Idee e memoria

Leggetelo, D’Alema

Non facciamo scherzi: il libro di D’Alema va comperato, letto e conservato. C’è più storia politica in queste cento pagine che in tomazzi ricolmi di documenti mal digeriti. Anzi, è davvero incredibile che lo abbia scritto.

Le pagine di “A Mosca l’ultima volta” (Donzelli, prendete nota) raccontano il viaggio verso i funerali di Andropov. Siamo nel febbraio del 1984. D’Alema è nato e cresciuto nel mondo comunista, ed ha coltivato con assiduità e diligenza i buoni rapporti con il mondo del “comunismo realizzato”, da Mosca all’Avana. Non è, a quell’epoca, come a tratti vuol far credere (con un’inedita modestia), un giovincello sprovveduto. Racconta, da quel punto d’osservazione, un viaggio nel corso del quale Berlinguer gli spiegherebbe l’oramai inarrestabile decadenza del mondo sovietico, condito dalla gerontocrazia che caracolla dietro la bara.

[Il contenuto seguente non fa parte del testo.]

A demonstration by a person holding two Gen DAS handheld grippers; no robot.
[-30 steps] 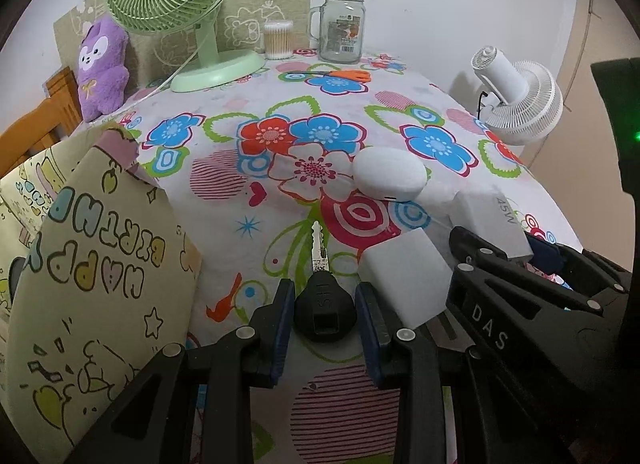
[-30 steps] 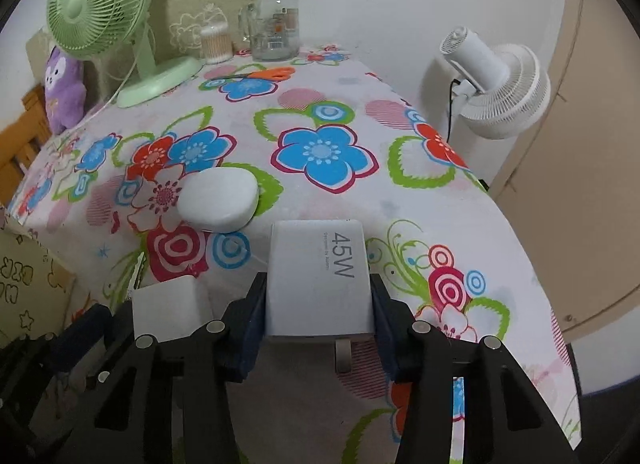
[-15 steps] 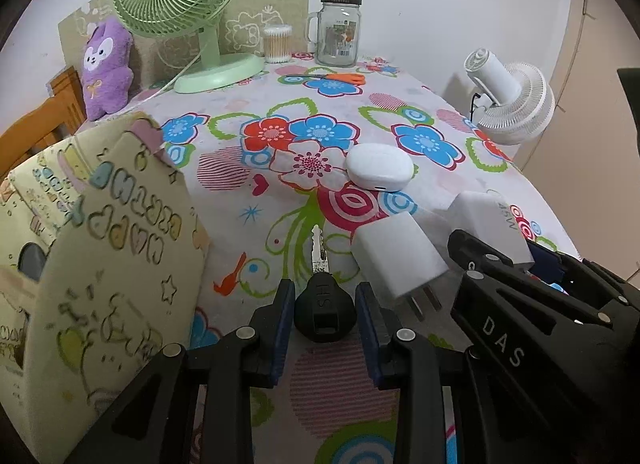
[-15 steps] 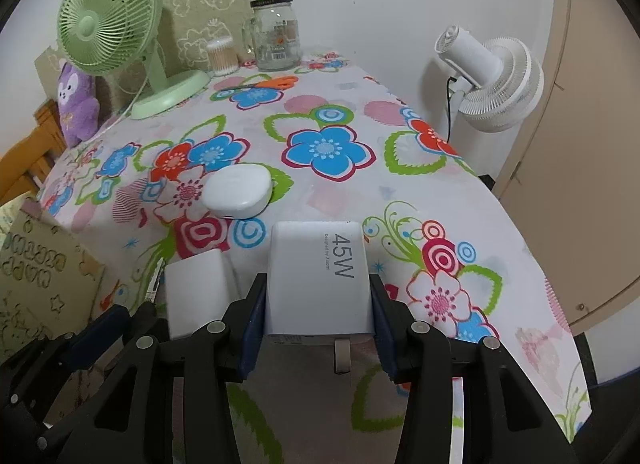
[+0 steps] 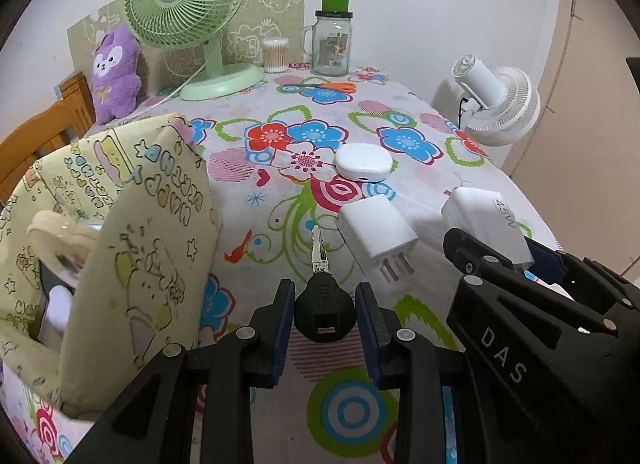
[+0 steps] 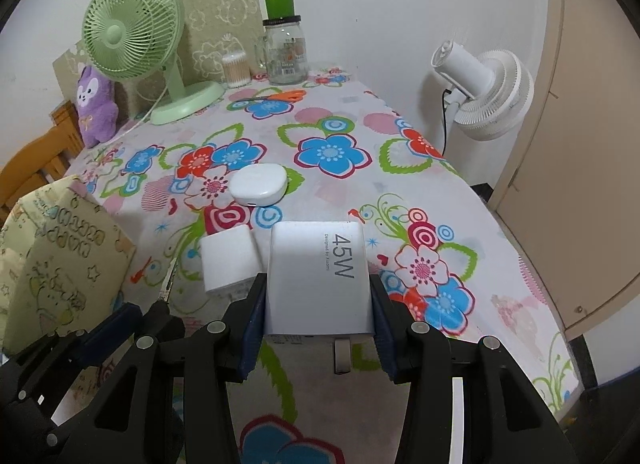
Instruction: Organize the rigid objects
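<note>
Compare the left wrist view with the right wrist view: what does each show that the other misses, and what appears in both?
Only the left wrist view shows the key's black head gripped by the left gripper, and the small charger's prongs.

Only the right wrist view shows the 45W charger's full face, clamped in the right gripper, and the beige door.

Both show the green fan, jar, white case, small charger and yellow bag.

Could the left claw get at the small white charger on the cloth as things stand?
Probably not yet. The left claw is shut on a black-headed key, so it has no free grip. The path itself looks clear: the small white charger lies uncovered just ahead to its right.
</note>
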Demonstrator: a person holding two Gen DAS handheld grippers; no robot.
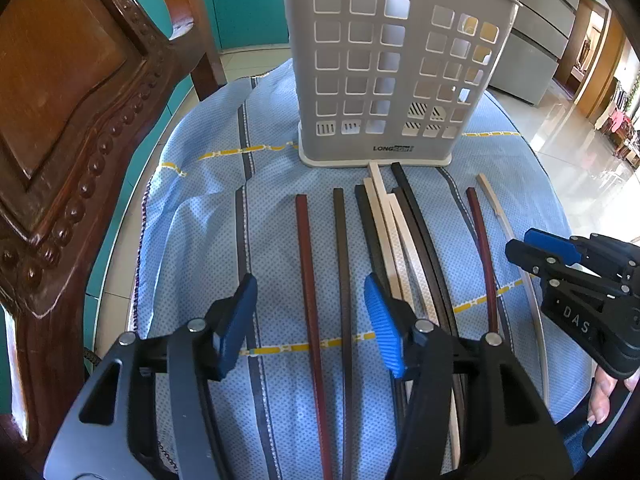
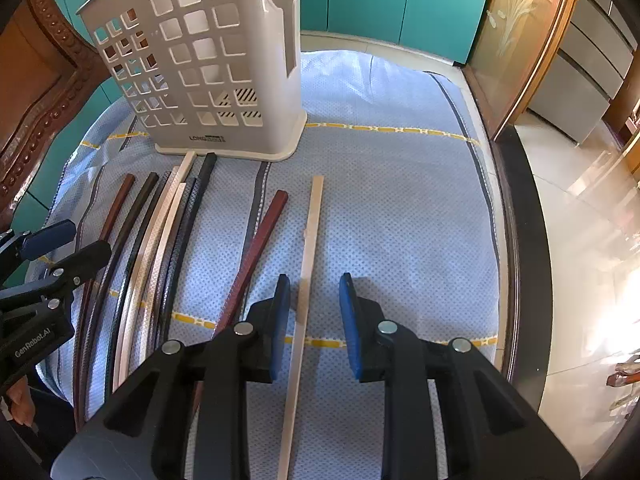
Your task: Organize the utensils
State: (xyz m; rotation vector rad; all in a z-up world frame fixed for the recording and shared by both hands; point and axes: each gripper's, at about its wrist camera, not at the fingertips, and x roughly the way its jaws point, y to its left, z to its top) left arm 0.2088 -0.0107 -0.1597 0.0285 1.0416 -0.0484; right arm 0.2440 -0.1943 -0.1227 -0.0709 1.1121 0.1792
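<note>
While my left claw (image 1: pixel 310 320) stands released over a reddish-brown chopstick (image 1: pixel 308 280) and a dark-brown chopstick (image 1: pixel 343 280), my right claw (image 2: pixel 314 320) straddles a pale wooden chopstick (image 2: pixel 308 248), not pressing it. All lie on the blue-clothed bench (image 2: pixel 400 220) before the perforated grey plastic utensil holder (image 1: pixel 384 72).

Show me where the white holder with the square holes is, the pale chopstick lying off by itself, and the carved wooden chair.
white holder (image 2: pixel 208 80), right wrist view, on its perforated front wall.
pale chopstick (image 2: pixel 310 240), right wrist view, on its upper shaft.
carved wooden chair (image 1: pixel 80 120), left wrist view, on its back panel.
</note>
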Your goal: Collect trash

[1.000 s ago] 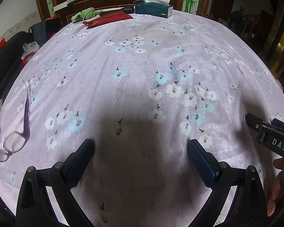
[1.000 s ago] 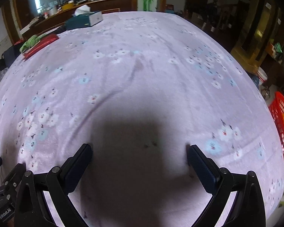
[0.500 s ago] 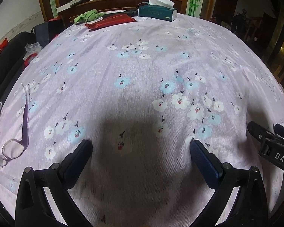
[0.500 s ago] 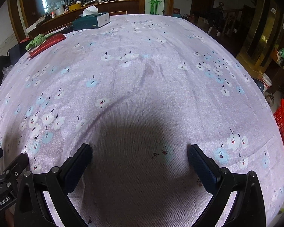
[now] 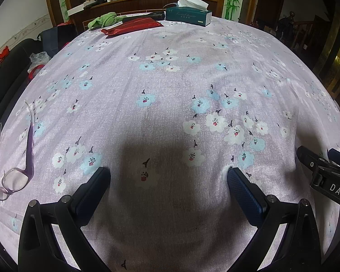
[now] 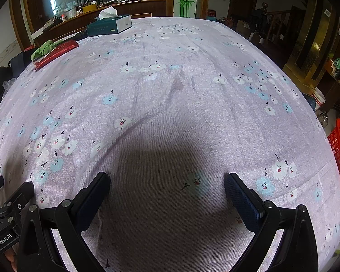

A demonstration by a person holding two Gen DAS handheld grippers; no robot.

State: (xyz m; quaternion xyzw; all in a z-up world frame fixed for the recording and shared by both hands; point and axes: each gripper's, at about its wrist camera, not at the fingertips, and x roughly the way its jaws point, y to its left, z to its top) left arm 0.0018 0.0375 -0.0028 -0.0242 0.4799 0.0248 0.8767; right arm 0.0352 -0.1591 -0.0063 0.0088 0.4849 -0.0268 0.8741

Simpatica l’idea di spiegare la fine di un mondo attribuendo a Berlinguer una penetrante osservazione sulla malfattura delle caramelle comuniste, od una barzelletta raccontata al troppo tardo Bufalini, ma è un vero peccato che nel libro non si trovi una sola parola su quello che è acclarato come non smentibile verità: loro, i comunisti italiani, i Berlinguer, i Bufalini ed i D’Alema della delegazione condogliate, erano finanziati con i soldi dei sovietici. Lo erano in quel momento, lo erano sempre stati, e lo saranno per gli anni a venire. Questa era la lucida consapevolezza che avevano, circa la fine di quel mondo. Questa la loro lungimiranza, questa la loro sensibilità democratica.

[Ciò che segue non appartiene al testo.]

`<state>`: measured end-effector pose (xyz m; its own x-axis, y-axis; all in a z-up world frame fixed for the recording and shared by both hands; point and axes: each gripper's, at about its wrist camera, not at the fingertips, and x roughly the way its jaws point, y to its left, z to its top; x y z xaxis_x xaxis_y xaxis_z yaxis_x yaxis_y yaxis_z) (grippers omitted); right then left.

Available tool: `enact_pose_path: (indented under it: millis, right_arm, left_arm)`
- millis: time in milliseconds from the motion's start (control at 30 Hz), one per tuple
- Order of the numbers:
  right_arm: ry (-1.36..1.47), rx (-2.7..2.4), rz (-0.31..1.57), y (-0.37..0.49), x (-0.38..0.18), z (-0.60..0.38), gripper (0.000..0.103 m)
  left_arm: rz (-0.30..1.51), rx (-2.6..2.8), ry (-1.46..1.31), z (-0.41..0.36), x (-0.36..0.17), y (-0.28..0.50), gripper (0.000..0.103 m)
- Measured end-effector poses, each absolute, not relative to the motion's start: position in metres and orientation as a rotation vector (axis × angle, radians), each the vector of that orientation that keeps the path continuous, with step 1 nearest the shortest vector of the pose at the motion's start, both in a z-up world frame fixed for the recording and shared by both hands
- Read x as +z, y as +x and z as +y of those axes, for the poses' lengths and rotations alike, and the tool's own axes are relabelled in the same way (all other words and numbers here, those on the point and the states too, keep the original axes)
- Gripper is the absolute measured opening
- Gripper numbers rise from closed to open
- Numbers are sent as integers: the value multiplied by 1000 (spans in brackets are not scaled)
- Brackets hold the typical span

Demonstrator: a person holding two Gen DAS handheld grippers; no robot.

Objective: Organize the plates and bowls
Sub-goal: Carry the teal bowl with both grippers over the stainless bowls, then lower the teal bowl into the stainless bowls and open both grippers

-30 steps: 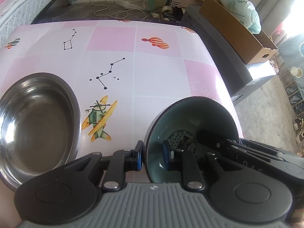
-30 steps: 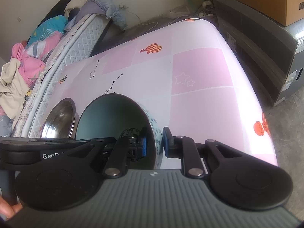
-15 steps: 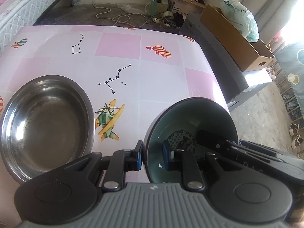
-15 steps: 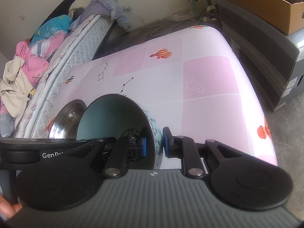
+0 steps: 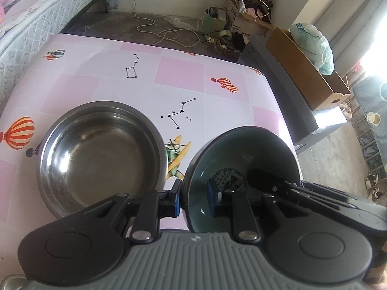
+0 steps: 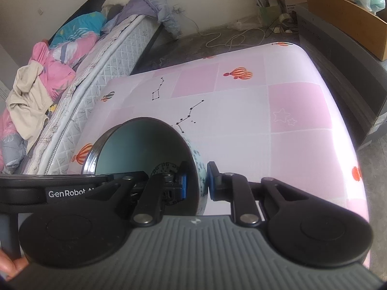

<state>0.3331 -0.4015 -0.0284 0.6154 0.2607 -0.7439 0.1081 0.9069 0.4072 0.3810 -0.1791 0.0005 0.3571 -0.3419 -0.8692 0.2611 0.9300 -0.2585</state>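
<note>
Over the last second the teal ceramic bowl (image 5: 241, 159) had been lifted off the table (image 5: 217, 101) and carried toward the steel bowl (image 5: 96, 154) — in the left wrist view the steel bowl had slid from the frame's left edge toward its middle, and more of the table and the floor beyond had come into sight. That suggested the carry was under way, with the ceramic bowl likely meant to nest inside the steel one, though it was not yet over it.

Both grippers held the ceramic bowl by its rim, on opposite sides. The left gripper (image 5: 193, 201) had its fingers narrowed onto the wall, one blue pad outside and one inside. The right gripper (image 6: 196, 181) did the same at its side, one pad in the teal interior and the other against the patterned outer wall. Neither grip had shifted during the lift.

The bowl hung tilted, its mouth facing partly away from the cameras, just beside the steel bowl's rim — which sat flat on the pink patterned table.
</note>
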Motion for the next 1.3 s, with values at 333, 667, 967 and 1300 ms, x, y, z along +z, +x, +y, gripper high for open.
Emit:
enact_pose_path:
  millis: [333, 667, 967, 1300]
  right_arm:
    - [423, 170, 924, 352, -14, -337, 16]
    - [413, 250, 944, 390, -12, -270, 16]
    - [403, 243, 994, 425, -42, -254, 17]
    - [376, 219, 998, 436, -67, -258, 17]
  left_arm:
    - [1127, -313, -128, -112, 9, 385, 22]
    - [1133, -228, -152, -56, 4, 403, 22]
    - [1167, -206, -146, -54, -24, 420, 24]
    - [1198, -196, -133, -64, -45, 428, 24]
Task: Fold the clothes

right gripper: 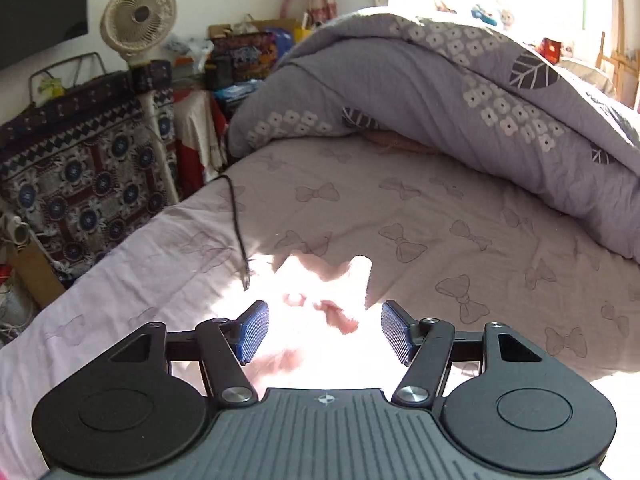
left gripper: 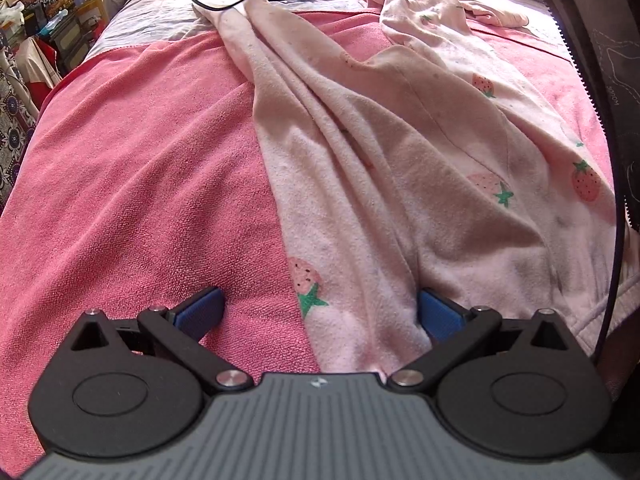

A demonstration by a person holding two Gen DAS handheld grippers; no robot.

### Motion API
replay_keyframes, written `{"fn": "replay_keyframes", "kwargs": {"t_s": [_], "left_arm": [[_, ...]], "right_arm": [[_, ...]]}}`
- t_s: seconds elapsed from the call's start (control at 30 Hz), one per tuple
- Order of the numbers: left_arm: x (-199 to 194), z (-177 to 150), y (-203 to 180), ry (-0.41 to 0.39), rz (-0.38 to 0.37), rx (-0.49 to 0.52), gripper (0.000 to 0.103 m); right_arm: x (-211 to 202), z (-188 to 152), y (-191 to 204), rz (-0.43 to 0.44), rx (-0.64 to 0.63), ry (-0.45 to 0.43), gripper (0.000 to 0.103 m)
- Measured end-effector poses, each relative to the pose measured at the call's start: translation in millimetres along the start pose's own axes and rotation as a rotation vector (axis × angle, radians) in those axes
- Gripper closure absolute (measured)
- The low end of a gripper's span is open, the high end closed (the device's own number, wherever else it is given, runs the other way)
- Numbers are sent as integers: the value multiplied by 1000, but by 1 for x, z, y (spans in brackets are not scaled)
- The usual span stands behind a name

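Pink strawberry-print garment (left gripper: pixel 400 168) lies lengthwise on a pink towel (left gripper: pixel 140 168), its long axis running near to far and narrowing to a bunched far end. Bare towel spreads left. Left gripper (left gripper: pixel 320 312) gapes wide over its near edge, holding nothing. Right gripper (right gripper: pixel 324 330) stands open astride sunlit cloth (right gripper: pixel 320 300), unclamped.

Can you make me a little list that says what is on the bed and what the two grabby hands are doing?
place: a bed with a bow-print sheet
garment: pale pink strawberry-print pyjamas, lying long and bunched in folds
under garment: pink towel
far end: grey flowered quilt, heaped up
left gripper: fingers open, the pyjamas' near end between them
right gripper: fingers open around a sunlit cloth end, too bright to make out
folding: not yet done
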State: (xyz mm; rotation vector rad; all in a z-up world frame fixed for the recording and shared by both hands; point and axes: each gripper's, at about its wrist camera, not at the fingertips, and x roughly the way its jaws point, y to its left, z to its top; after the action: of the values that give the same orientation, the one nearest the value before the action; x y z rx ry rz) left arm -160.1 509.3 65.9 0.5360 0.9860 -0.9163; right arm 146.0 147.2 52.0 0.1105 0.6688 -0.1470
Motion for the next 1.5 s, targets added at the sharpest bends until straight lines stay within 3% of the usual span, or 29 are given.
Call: {"fn": "replay_keyframes", "kwargs": {"t_s": [0.07, 0.13, 0.33, 0.43, 0.47, 0.5, 0.53, 0.63, 0.77, 0.87, 0.97, 1.07, 1.13, 1.2, 1.23, 1.27, 1.3, 1.37, 1.43, 1.47, 1.5], "left_arm": [[0, -1, 0, -9, -1, 0, 0], [-1, -2, 0, -18, -2, 2, 0], [-1, -6, 1, -45, -5, 13, 0], [-2, -7, 0, -52, -3, 17, 0], [-2, -6, 0, -50, -2, 17, 0], [-2, -6, 0, -46, -2, 15, 0], [-3, -4, 0, -40, -2, 15, 0], [-5, 3, 4, -9, -10, 0, 0], [-27, 21, 29, -42, -15, -133, 1], [-48, 36, 58, -142, -59, -245, 1], [-51, 59, 85, -229, -128, -310, 1], [-27, 91, 99, -253, -179, -332, 1], [-2, 106, 103, -217, -206, -358, 1], [29, 113, 101, -131, -302, -441, 12], [46, 113, 101, -78, -385, -510, 17], [60, 109, 101, -45, -439, -601, 34], [73, 104, 101, -16, -486, -695, 38], [77, 89, 107, -71, -528, -860, 39], [80, 76, 118, -72, -532, -1000, 55], [82, 70, 123, -62, -514, -1055, 77], [83, 66, 128, -57, -497, -1078, 93]], "right_arm": [[-48, -19, 2, 102, -15, 15, 41], [-91, -44, 3, 194, -6, 99, 41], [-199, -127, 23, 477, 15, 480, 41], [-221, -165, 56, 539, -87, 579, 40], [-224, -174, 64, 512, -120, 606, 52], [-227, -182, 71, 474, -153, 631, 84], [-229, -191, 78, 435, -185, 656, 90], [-254, -191, 73, 324, -179, 608, 90], [-279, -205, 60, 143, -186, 589, 90], [-288, -222, 50, 91, -82, 566, 89], [-293, -229, 62, 55, -106, 520, 88], [-297, -234, 74, 24, -143, 489, 84], [-300, -236, 75, 10, -132, 468, 83], [-302, -238, 71, 9, -100, 448, 84], [-304, -239, 70, 11, -86, 439, 84], [-306, -239, 69, 14, -72, 430, 84], [-309, -240, 67, 15, -59, 423, 83], [-312, -243, 66, 16, -34, 407, 83], [-316, -246, 67, 14, -13, 391, 83], [-318, -247, 67, 14, -2, 383, 83], [-318, -247, 65, 12, 9, 376, 83]]}}
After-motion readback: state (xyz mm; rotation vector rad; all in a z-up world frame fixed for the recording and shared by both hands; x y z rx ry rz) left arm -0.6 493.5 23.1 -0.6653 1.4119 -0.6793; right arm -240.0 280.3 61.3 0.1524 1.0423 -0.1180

Furbo, il D’Alema, a citare la questione dei missili, così da non vedersela sbattuta in faccia da chi avesse notato la mancanza. Ma patetico voler far credere che i “movimenti per la pace” fossero il frutto di una spontanea mobilitazione di popolo: erano il frutto della propaganda e dei soldi sovietici. Furbesca l’idea di giustificare l’isolamento comunista con il sollevarsi della questione morale, ma quale questione morale poteva mai essere posta da un gruppo dirigente che si alimentava di soldi sporchi di sangue?

Davvero, non facciamo scherzi, prendete queste cento pagine. Leggetele, cercatevi le ragioni per le quali Craxi aveva torto sulla questione dei missili, e convincetevi, una volta per tutte, ove mai vi fosse rimasto il dubbio, che aveva ragione (e con lui, se è consentito ricordarlo, quel mondo democratico cui appartengo).

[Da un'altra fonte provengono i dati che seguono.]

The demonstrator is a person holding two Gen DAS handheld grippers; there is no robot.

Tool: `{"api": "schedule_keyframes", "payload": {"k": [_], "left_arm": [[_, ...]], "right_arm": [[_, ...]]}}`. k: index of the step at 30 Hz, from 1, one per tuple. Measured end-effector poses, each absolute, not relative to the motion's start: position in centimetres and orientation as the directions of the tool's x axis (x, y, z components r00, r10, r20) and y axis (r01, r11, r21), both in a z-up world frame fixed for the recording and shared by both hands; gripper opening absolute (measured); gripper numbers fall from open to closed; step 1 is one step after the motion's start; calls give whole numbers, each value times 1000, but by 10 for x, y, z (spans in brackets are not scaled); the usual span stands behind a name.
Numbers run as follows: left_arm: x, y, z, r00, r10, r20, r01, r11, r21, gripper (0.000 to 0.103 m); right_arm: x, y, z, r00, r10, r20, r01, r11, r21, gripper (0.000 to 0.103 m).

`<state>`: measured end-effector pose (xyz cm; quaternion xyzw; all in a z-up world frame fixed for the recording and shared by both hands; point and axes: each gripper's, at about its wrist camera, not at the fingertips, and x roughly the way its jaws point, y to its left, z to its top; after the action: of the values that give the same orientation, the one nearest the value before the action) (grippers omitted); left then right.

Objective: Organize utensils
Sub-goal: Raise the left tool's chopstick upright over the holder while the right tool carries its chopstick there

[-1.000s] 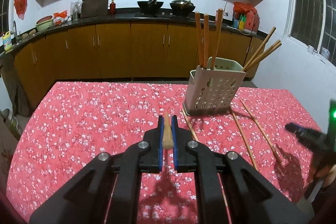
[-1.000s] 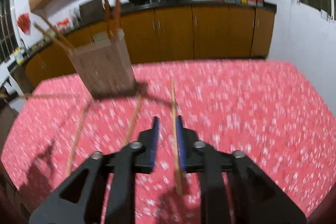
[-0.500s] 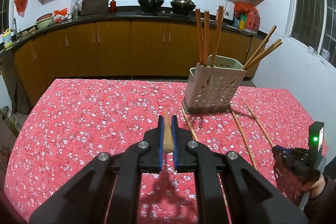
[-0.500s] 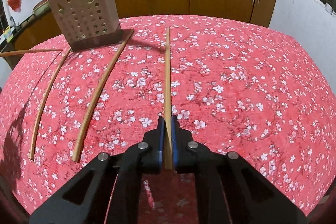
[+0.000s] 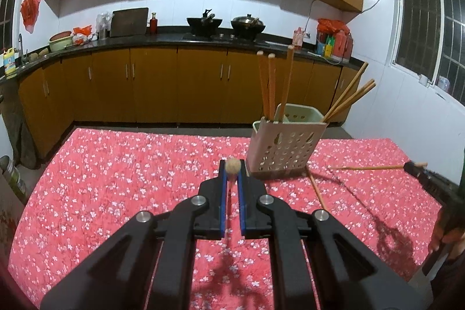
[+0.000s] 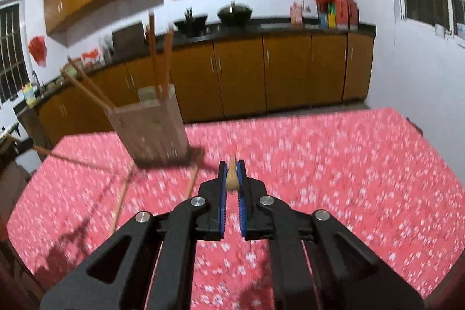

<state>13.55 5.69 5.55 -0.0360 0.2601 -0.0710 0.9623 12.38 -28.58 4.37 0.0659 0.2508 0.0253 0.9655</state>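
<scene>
Six chopsticks already stand in the holder at the far right of the table. My left gripper is clamped on a chopstick; my right gripper on another, lifted clear. One loose chopstick lies near the holder, perhaps more. Roughly two-thirds done.
</scene>
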Motion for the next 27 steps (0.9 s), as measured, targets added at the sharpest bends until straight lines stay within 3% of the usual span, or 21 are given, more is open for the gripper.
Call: {"api": "schedule_keyframes", "payload": {"k": [15, 22, 27], "left_arm": [[131, 48, 95, 880, -231, -416, 214, 973, -89, 8], [137, 29, 138, 900, -296, -320, 284, 955, -84, 8], [152, 16, 169, 926, -303, -224, 285, 952, -112, 8]], "right_arm": [[122, -280, 105, 926, 154, -344, -98, 980, 174, 7], [119, -264, 166, 951, 264, -164, -225, 949, 221, 7], [131, -248, 189, 965, 259, -50, -242, 945, 220, 7]]}}
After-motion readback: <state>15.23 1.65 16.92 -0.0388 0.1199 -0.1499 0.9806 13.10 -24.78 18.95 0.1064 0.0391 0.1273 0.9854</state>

Ma sì, l’odiato Craxi, l’uomo cui Berlinguer guardava come ad un pericolo per la democrazia. D’Alema lo ricorda, descrive i passaggi che giustificavano quel timore, a cominciare dal decreto sulla scala mobile. Leggeteli, quei passaggi, così che si ribadisca che i comunisti italiani si trovarono su una posizione retriva, conservatrice, dannosa per gli interessi del Paese ed in minoranza presso quella che ancora chiamavano la “classe operaia”.

E non basta. Quando quella battaglia fu impostata, ci dice D’Alema, il più duro non fu Berlinguer, che, anzi, pare (dico pare perché da fuori non sembrò), volle conservare il filo del dialogo con i socialisti. No, i più duri furono Fassino e D’Alema stesso. E noi, che siamo lettori affezionati della politica, che cerchiamo, da anni, negli scritti di ex comunisti la traccia di un’onestà politica che ancora sfugge, noi ricordiamo quel che ha scritto Fassino, attribuendo a Berlinguer e Natta la responsabilità di una battaglia sbagliata, quella sulla scala mobile. Uomini d’indubbia solidità e trasparenza, i nostri contemporanei, non c’è che dire.

Ci consegnano, le pagine dalemiane, il quadro veloce e preciso di una forza politica che aveva sbagliato quasi tutto, che della mancanza di una sinistra di governo attribuiva, ed ancora attribuisce, la responsabilità ai socialisti, che erano minoranza, assolvendo, ieri ed oggi, se stessi, che erano maggioranza. E’ questa la forza politica che viene portata al governo dal colpo di mano giudiziario. Un colpo di mano cui il “pericolo per la democrazia” oppose un discorso in Parlamento e la fuga all’estero.

Ah sì, non facciamo scherzi. Questo è un libro prezioso, del quale non si ringrazierà mai abbastanza l’autore, che riapre lui questo capitolo del passato, mostrandosi orgoglioso di quel che a me pare vergognoso.